I actually use C++ for embedded programming, because when used with care, it can actually do a better job than C for a number of things. I use template meta-programming to compute various things at compile time, such as, say, register initialization values and what not. Sure, I can do the same with #define and a boat load of macros, but that has its own issues. Not only are macros messy in their own way, they don't provide a good way to sanity check your settings. With templates and types done right, I can actually get the compiler to sanity check my settings at compile time. I don't know how many times I've chased down a bug due to swapped macro parameters that could have been caught compile-time with some type checking / trait checking.
I've written an entire C++ based support library just for this purpose. One of its goals is extreme compactness and cycle efficiency, since the code often needs to run in RTL simulation. Software RTL simulation of a large SoC runs in the 10s to 1000s of cycles per second, so cycle efficiency is at an extreme premium.
What my library largely replaces is other C and assembly code that (often hamfistedly) computes everything at run time, and so my code can handily beat that.
I haven't quite hit the nirvana of generating an entire MMU page tree from a compact memory map description using templates (I have a perl script for that), but it sure beats 100,000s cycles or more computing it at run time when that translates to hours of sim time. (Fun fact: Some rather popular modern processors run really slow until you turn the MMU on, because they can't cache any data until you do.)

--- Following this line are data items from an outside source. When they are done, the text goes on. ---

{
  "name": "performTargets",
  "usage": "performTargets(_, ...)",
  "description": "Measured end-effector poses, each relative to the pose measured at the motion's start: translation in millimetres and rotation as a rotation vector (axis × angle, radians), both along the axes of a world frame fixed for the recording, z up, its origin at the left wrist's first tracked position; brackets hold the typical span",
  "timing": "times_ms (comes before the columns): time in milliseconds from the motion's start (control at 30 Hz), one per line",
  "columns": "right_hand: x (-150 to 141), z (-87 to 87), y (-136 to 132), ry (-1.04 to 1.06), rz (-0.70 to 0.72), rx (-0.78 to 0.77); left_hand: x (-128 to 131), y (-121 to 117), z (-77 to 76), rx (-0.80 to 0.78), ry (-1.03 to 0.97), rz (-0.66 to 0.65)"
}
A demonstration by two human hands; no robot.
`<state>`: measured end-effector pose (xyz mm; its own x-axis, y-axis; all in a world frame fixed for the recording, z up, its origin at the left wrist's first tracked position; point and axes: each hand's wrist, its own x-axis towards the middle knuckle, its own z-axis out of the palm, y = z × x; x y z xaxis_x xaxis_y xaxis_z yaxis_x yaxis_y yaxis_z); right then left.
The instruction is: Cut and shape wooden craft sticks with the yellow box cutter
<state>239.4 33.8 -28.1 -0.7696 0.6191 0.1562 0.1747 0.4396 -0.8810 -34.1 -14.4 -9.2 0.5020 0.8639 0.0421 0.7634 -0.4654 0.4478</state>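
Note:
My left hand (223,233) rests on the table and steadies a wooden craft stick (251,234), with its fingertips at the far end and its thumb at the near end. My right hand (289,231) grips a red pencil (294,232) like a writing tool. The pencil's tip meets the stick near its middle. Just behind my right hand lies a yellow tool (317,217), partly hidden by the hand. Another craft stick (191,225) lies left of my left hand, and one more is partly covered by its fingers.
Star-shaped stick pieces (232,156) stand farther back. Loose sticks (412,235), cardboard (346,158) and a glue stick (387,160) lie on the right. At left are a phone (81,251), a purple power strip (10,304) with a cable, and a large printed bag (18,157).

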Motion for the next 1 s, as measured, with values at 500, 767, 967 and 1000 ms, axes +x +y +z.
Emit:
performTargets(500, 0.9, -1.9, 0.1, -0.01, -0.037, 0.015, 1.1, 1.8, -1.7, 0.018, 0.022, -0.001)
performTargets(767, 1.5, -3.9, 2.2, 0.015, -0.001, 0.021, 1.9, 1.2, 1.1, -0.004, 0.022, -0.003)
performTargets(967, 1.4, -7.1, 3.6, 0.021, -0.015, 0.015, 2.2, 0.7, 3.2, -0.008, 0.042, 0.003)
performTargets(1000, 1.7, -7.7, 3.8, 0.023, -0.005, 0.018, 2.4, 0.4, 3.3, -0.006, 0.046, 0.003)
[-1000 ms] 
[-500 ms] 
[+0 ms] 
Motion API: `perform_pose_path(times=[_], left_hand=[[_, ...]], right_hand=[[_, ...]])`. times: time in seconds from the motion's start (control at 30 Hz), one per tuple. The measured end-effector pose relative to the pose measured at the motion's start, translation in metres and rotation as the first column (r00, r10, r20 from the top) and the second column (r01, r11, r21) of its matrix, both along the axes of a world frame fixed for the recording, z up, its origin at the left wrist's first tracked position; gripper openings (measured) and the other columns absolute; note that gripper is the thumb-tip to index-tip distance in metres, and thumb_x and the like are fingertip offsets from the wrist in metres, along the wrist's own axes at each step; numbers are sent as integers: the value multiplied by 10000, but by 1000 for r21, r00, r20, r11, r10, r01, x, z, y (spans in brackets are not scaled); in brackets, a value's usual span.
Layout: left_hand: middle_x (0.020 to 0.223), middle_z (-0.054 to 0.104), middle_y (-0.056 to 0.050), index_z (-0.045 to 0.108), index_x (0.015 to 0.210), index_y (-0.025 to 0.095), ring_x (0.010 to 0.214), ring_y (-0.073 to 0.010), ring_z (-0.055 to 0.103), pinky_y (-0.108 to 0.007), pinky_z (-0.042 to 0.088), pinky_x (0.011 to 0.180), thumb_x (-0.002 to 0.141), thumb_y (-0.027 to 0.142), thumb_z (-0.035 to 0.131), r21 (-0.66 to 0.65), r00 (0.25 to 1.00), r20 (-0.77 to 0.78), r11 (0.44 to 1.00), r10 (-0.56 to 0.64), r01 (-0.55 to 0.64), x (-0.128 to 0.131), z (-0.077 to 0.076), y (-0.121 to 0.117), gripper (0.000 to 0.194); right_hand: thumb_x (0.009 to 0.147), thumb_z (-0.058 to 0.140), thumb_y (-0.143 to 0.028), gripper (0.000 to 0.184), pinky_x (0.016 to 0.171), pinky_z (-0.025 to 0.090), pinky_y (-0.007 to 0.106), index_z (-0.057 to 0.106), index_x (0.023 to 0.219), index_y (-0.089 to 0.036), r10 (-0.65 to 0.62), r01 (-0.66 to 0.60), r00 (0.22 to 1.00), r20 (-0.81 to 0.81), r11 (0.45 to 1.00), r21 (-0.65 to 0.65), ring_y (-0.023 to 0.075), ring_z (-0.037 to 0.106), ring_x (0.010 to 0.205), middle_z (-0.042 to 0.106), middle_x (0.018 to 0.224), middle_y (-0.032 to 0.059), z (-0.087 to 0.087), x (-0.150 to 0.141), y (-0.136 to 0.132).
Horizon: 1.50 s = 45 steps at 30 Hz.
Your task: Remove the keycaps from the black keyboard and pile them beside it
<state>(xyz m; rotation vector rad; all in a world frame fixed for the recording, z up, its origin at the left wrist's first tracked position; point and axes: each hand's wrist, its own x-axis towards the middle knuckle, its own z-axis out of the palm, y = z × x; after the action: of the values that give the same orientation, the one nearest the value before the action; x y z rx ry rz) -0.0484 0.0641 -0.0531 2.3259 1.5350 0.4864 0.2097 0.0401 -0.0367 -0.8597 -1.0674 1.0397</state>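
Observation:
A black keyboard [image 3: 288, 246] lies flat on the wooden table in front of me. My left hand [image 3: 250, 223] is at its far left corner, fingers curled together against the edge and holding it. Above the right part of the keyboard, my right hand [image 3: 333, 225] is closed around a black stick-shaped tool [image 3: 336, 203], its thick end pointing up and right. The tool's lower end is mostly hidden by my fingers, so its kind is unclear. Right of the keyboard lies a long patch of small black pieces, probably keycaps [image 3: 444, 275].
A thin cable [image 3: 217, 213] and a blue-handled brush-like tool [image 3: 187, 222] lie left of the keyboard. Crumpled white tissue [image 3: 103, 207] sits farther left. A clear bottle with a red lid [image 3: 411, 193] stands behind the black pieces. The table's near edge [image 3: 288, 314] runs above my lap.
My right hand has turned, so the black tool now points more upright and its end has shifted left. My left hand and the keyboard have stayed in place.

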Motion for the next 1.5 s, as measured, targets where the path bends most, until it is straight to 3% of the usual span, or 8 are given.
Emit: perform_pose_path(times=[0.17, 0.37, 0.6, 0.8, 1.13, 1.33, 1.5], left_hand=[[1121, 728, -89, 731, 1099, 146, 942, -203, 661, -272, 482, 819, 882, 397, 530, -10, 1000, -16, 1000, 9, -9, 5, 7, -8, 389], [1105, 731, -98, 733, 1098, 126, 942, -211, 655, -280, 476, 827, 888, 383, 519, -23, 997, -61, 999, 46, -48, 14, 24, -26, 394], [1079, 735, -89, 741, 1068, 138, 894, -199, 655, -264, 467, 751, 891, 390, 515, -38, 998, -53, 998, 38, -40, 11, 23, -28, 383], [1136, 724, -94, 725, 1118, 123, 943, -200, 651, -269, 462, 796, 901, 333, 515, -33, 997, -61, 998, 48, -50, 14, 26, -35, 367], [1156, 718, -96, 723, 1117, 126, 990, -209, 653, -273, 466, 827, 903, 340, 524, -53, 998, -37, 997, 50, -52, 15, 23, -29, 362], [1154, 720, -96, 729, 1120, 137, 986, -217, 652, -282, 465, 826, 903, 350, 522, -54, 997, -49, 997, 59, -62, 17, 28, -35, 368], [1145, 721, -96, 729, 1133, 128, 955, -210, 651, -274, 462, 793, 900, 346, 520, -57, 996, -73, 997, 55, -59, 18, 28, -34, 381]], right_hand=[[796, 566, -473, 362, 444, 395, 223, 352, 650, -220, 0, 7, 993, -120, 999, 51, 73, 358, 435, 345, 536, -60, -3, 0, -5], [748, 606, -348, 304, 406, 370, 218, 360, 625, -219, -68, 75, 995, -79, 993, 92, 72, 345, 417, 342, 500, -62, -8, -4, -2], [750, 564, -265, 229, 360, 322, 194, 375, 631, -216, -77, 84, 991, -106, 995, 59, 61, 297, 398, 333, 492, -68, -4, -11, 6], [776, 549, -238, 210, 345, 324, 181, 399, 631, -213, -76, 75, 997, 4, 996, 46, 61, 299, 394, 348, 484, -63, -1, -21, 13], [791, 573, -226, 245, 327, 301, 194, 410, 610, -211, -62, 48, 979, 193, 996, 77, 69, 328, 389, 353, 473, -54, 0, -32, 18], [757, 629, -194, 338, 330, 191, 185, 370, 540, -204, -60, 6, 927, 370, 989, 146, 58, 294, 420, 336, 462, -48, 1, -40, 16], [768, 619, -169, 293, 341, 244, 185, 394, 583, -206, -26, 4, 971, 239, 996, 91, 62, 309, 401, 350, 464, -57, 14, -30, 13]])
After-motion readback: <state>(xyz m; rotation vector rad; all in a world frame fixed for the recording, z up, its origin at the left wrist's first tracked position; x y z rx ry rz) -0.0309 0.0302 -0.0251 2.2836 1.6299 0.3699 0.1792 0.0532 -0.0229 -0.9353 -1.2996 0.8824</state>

I have however written dynamic code generators that use templates and function overloading to resolve as much of the opcode encoding as possible at compile time, so that the run-time portion usually is just a "store constant" or maybe a quick field insert into a constant followed by a store. Those can pump opcodes to memory as fast as an opcode per cycle (and in some special cases, faster), which is pretty darn good. Again, all typechecked as much as possible at compile time, to minimize or eliminate the possibility I generate invalid instructions.